It looks like a compiler optimization, believe it or not. Your first code compiles to this:
$LDWbegin__Z6kernelP6float2S0_:
.loc 28 5 0
cvt.u32.u16 %r1, %tid.x;
mov.u16 %rh1, %ctaid.x;
mov.u16 %rh2, %ntid.x;
mul.wide.u16 %r2, %rh1, %rh2;
add.u32 %r3, %r1, %r2;
cvt.s64.s32 %rd1, %r3;
mul.wide.s32 %rd2, %r3, 8;
ld.param.u64 %rd3, [__cudaparm__Z6kernelP6float2S0__in];
add.u64 %rd4, %rd3, %rd2;
ld.global.f32 %f1, [%rd4+4];
.loc 28 8 0
ld.param.u64 %rd5, [__cudaparm__Z6kernelP6float2S0__out];
add.u64 %rd6, %rd5, %rd2;
mov.f32 %f2, 0f42c80000; // 100
st.global.v2.f32 [%rd6+0], {%f2,%f1};
.loc 28 9 0
exit;
You can see that the compiler has elected not to load both halves of the float2 because the second word isn’t used. The store is coalesced.

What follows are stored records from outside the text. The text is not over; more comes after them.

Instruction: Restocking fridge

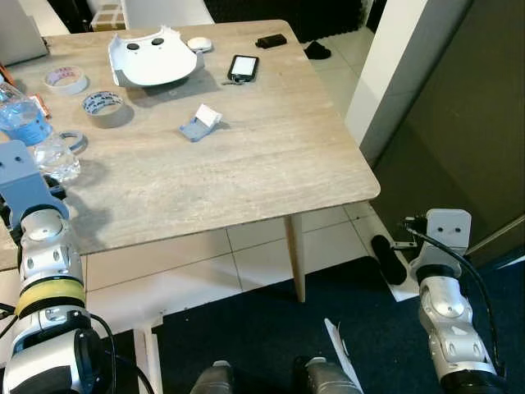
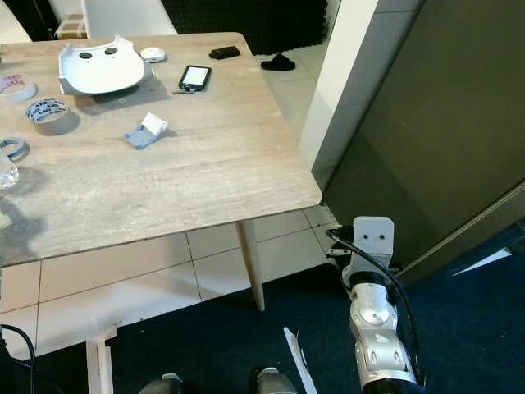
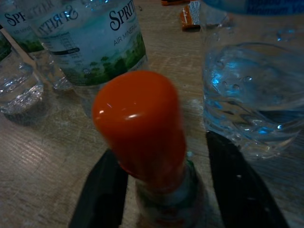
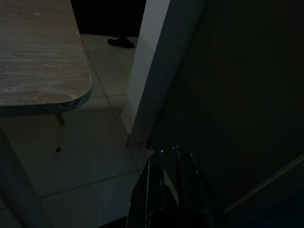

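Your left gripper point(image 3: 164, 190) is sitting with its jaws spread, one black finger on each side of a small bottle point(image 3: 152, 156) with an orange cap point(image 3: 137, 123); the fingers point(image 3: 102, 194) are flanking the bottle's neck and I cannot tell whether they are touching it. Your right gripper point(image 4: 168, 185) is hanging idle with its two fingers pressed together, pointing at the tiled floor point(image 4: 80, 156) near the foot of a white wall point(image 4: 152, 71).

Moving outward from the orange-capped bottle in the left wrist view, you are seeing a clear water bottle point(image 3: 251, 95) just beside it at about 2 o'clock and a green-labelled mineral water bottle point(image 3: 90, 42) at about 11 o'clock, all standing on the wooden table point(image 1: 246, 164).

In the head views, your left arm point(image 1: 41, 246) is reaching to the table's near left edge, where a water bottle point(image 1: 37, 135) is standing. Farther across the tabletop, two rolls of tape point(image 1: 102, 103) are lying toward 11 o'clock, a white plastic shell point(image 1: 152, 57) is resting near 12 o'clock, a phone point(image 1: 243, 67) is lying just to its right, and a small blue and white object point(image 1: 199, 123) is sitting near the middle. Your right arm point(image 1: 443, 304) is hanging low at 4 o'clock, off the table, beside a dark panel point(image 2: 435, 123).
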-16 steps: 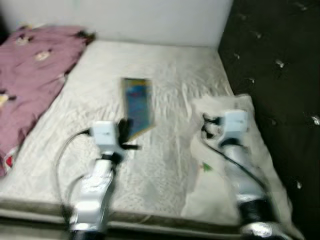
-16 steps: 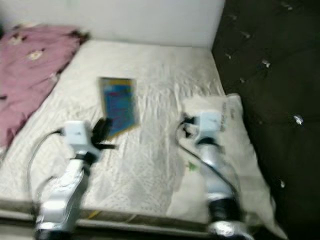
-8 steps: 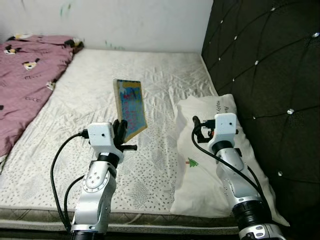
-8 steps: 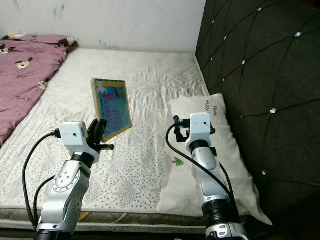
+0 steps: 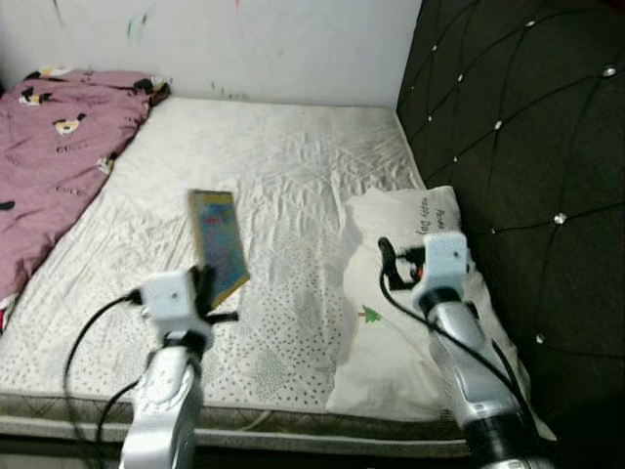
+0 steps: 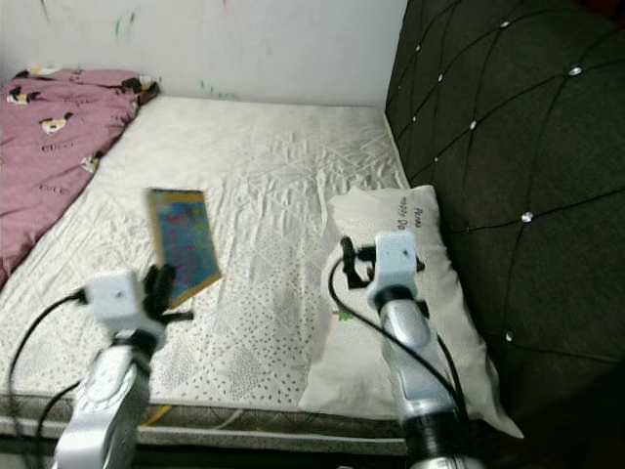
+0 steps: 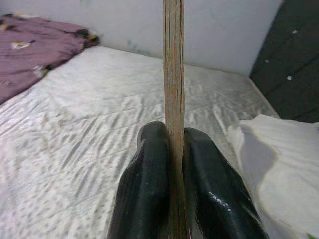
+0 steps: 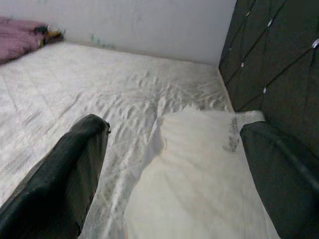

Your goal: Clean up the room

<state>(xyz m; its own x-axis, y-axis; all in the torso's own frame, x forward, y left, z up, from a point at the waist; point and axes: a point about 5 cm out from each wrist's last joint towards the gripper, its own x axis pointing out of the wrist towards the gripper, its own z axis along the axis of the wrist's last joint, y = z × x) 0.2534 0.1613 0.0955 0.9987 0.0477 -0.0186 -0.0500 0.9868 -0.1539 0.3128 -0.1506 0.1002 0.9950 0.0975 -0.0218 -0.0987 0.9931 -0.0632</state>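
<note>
A thin book [image 5: 217, 244] with a colourful blue cover stands on edge above the white mattress [image 5: 283, 166]. My left gripper [image 5: 206, 286] is shut on its lower end. In the left wrist view the book's edge [image 7: 173, 74] runs straight up between the two black fingers [image 7: 149, 169]. My right gripper [image 5: 389, 260] is open over a white pillow [image 5: 410, 332] that lies by the headboard. In the right wrist view its fingers [image 8: 70, 174] stand wide apart, with the pillow [image 8: 199, 169] between and below them.
A pink blanket [image 5: 59, 147] with small animal prints is bunched at the far left of the mattress. A black tufted headboard [image 5: 527, 147] runs along the right side. A white wall [image 5: 244, 39] stands behind the bed. The mattress front edge [image 5: 293, 425] is close to me.
The blur of a second ago has cleared. My left arm has moved left and lower, still holding the book. The right arm has stayed over the pillow.
</note>
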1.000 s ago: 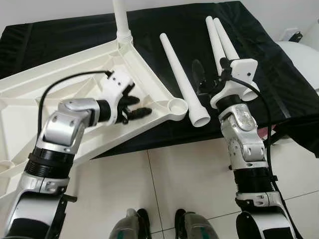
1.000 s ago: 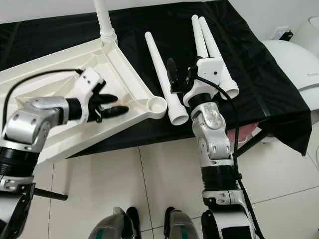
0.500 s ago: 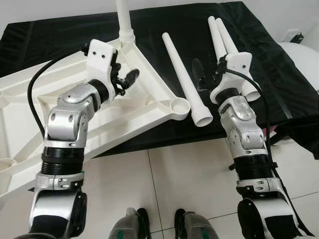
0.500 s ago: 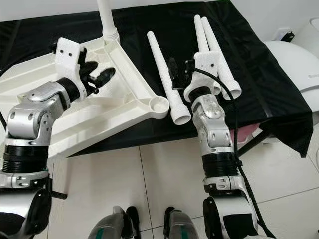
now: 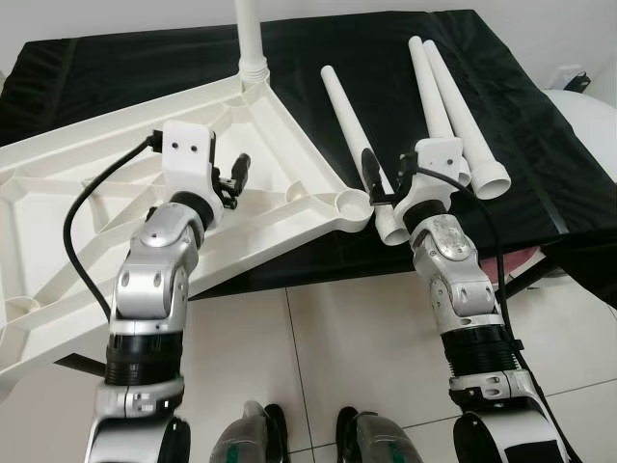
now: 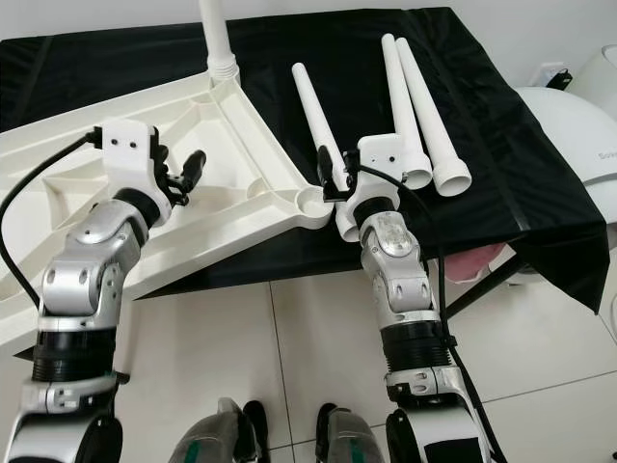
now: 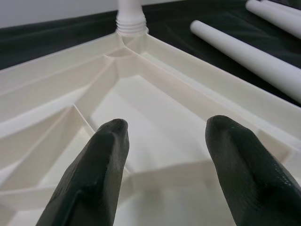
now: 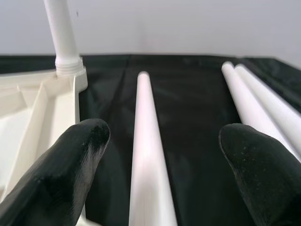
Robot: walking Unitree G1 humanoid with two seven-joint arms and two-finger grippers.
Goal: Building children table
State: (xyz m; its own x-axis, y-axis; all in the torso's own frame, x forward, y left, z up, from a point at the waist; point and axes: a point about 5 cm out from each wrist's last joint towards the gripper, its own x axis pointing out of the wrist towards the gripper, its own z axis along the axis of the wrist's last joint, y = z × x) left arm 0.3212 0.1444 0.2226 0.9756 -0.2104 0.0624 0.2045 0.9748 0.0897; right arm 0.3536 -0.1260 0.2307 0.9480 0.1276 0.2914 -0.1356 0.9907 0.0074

Changing the kernel to this:
__global__ void kernel(float2 *in, float2 *out) {
int idx=blockIdx.x*blockDim.x+threadIdx.x;
float2 d=in[idx];
d.x += 100.f;
out[idx] = d;
}
produces this:
$LDWbegin__Z6kernelP6float2S0_:
.loc 28 5 0
cvt.u32.u16 %r1, %tid.x;
mov.u16 %rh1, %ctaid.x;
mov.u16 %rh2, %ntid.x;
mul.wide.u16 %r2, %rh1, %rh2;
add.u32 %r3, %r1, %r2;
cvt.s64.s32 %rd1, %r3;
mul.wide.s32 %rd2, %r3, 8;
ld.param.u64 %rd3, [__cudaparm__Z6kernelP6float2S0__in];
add.u64 %rd4, %rd3, %rd2;
ld.global.v2.f32 {%f1,%f2}, [%rd4+0];
.loc 28 8 0
ld.param.u64 %rd5, [__cudaparm__Z6kernelP6float2S0__out];
add.u64 %rd6, %rd5, %rd2;
mov.f32 %f3, 0f42c80000; // 100
add.f32 %f4, %f1, %f3;
st.global.v2.f32 [%rd6+0], {%f4,%f2};
.loc 28 9 0
exit;
This version loads both halves of the float2 and should be coalesced. So the trick seems to be you need to use both parts of the float2, otherwise the compiler will optimize the redundant load away and break coalescing rules.